Our team of experts are also going to help in other areas in which your assets might be at risk. Some of these are malpractice suits, divorce, creditors or employee law suits.
LLC vs Corporation
Below we have listed some of the main questions people have about company structures and general answers in a side-by-side format. If you’re wondering the differences between an LLC versus Corporation, this may help you decide what entity is best for you. We also offer aged corporations.
Mergers and Acquisitions:
Mergers and Acquisitions (M & A) are transactions in which the ownership of companies, other business organizations or their operating units are transferred or combined. As an aspect of strategic management, M & A can allow enterprises to grow, shrink, change the nature of their business or improve their competitive position.
From a legal point of view, a merger is a legal consolidation of two entities into one entity, whereas an acquisition occurs when one entity takes ownership of another entity’s stock, equity interests or assets. From a commercial and economic point of view, both types of transactions generally result in the consolidation of assets and liabilities under one entity, and the distinction between a “merger” and an “acquisition” is less clear. A transaction legally structured as a merger may have the effect of placing one party’s business under the indirect ownership of the other party’s shareholders, while a transaction legally structured as an acquisition may give each party’s shareholders partial ownership and control of the combined enterprise.
Succession Planning aims to ensure that when you retire or die, not only will your business continue according to your vision, but your heirs won’t be saddled with a huge tax bill for carrying out your plans.
There are several reasons to have a succession plan in place.
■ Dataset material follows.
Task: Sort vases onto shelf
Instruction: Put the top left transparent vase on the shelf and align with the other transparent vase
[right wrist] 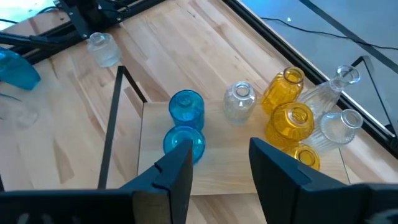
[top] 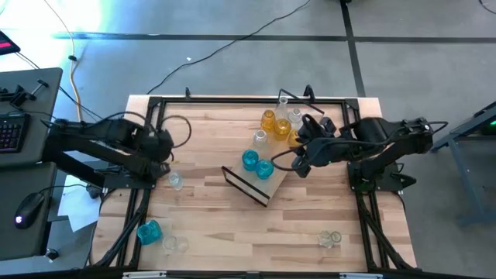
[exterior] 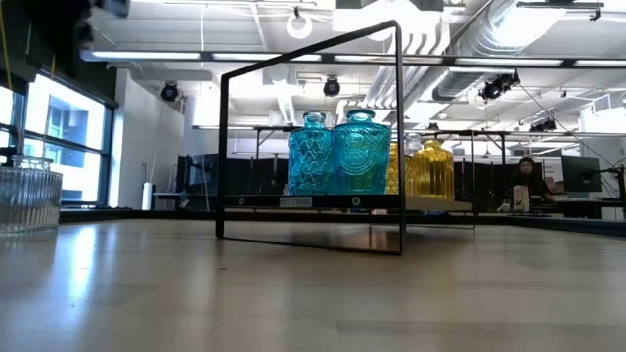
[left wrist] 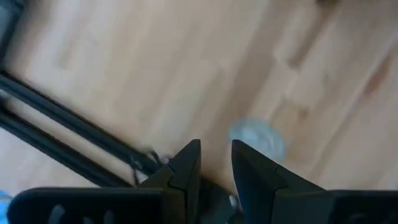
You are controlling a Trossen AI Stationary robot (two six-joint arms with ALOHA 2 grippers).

First and foremost, a family business in particular needs to make sure they have some kind of succession plan. A succession plan for a family business should address the following questions: do you want your children to take over the business? Some children but not others? Are your children able to take over the business? Or should they just own it and someone else manage? If you die, will your spouse get control of the business? If you sell your business outright to your children, will you pay capital gains?
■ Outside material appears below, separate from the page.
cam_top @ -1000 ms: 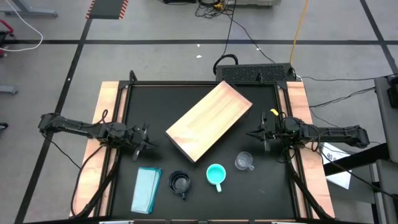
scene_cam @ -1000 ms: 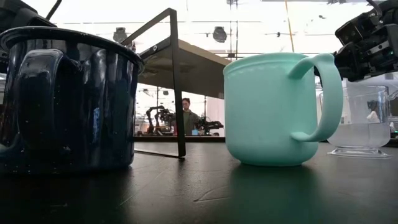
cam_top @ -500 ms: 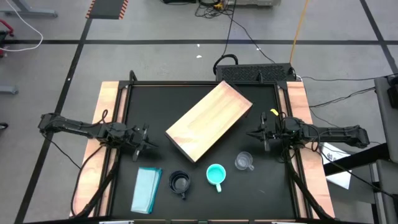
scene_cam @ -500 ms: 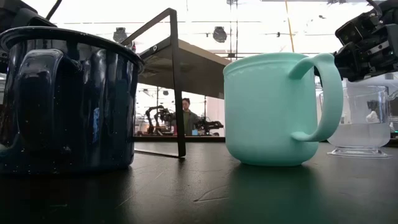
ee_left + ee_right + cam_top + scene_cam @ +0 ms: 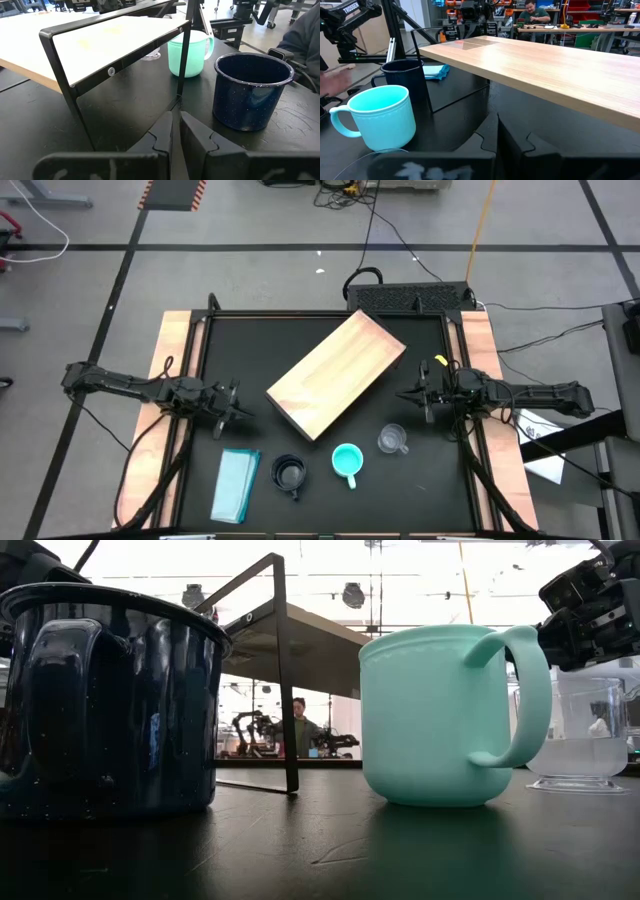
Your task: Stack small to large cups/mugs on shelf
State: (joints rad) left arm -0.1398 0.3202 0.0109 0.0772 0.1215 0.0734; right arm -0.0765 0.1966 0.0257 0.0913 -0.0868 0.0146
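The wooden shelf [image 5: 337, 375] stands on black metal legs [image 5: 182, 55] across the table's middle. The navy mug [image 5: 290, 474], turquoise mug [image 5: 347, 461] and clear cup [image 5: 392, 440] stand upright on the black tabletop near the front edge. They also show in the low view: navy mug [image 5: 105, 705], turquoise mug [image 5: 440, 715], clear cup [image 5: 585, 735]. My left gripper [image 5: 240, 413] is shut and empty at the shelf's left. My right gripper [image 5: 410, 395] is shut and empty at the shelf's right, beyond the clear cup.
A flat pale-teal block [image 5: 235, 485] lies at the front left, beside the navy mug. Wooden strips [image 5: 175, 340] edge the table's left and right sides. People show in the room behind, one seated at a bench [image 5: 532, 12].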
Another important reason to create a succession plan is tax savings. If you die without some kind of plan in place, estate taxes start at 37 percent and ratchet up to a whopping 55 percent fairly quickly. The government gives heirs only nine months to pay this tax, The first thing to do in preparation for succession is to decide who gets the business next. Keep in mind that there’s a big difference between who runs the company and who owns the company; be realistic in your choice. If your kids don’t want anything to do with the business, don’t force them. An uncooperative heir can scuttle the whole plan after you’re gone.
The Ultimate goal of the Exit Planning Process:
Business owner exit planning is a complex process. The ultimate goal is to ensure that owners leave their business when they want to, with the cash they need and with the lowest possible tax implications.
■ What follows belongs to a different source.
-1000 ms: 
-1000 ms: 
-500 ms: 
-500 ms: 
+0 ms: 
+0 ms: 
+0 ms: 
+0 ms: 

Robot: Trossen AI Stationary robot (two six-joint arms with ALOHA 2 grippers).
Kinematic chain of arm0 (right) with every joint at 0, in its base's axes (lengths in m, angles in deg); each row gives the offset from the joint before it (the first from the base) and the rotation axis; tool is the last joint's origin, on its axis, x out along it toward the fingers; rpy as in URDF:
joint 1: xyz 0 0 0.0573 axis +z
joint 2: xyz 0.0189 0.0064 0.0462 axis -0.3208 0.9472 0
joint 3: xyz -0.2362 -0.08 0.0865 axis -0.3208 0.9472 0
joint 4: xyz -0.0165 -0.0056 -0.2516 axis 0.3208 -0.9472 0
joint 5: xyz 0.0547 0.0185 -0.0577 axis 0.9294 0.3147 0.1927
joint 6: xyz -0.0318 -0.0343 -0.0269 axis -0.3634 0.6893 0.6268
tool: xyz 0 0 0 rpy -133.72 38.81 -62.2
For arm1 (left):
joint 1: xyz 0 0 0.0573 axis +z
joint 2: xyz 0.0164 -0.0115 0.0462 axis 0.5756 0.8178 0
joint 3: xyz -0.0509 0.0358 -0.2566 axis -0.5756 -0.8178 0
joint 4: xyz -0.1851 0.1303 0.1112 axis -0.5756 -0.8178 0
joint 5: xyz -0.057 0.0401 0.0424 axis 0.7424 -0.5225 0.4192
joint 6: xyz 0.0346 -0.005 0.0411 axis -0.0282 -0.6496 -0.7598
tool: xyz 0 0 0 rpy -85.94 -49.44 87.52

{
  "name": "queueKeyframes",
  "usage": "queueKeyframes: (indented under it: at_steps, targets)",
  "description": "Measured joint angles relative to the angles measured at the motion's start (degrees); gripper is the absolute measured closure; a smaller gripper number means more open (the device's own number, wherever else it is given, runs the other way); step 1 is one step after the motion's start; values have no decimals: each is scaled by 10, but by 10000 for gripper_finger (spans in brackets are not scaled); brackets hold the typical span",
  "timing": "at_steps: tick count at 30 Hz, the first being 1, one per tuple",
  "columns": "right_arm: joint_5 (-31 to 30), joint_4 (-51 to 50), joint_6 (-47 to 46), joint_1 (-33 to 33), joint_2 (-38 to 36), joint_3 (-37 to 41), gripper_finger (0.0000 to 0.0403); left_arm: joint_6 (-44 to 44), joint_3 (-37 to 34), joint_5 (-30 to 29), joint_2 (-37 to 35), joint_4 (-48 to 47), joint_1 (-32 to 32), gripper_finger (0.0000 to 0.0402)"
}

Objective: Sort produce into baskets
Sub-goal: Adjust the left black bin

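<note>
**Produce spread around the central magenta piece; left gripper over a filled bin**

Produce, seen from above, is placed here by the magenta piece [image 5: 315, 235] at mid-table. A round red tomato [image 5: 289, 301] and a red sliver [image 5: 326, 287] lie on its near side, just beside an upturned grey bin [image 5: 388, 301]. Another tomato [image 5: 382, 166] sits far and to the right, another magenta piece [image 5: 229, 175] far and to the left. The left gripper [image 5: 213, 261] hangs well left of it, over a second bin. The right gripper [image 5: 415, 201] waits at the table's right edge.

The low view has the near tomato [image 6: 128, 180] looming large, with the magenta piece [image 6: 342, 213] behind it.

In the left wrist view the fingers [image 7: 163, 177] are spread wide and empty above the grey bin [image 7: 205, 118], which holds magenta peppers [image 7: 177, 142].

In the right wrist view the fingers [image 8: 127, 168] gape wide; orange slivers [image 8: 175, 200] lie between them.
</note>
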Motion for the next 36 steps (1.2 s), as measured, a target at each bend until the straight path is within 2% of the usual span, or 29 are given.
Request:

The Steps of the Exit Planning Process
According to the Business Enterprise Institute, the exit planning process has many steps. We provide guidance beginning with the first step that requires the business owner to define the exit objectives to the final step in which the owner has a final personal estate and wealth planning strategy in place. These steps are designed to comprehensively address all of the concerns and issues that will arise during the exit of a privately owned business.
Business Evaluation is a defined process used to estimate the economic value of an owner’s interest in a business. Evaluation is used by financial market participants to determine the price they are willing to pay or receive to effect the sale of a business.
Each business evaluation engagement we undertake is different but there are some similarities as well. In nearly every engagement we run several evaluation models using the following approaches:
Market Approach: using comparable companies as a benchmark, we develop relevant statistics to compare your company and develop a value.
Income Approach: We use the income approach to build a risk profile of the specific company. We then apply that risk rate (“discount rate”) to the subject company often using a discounted cash flow or capitalization of earnings model.
Asset Approach: The asset approach uses both the “hard assets” and intangibles of the company to understand value.
1031 Exchange-Real Estate transaction
The 1031 exchange allows investors to defer capital gains taxes on any exchange of like-kind properties for business or investment purposes.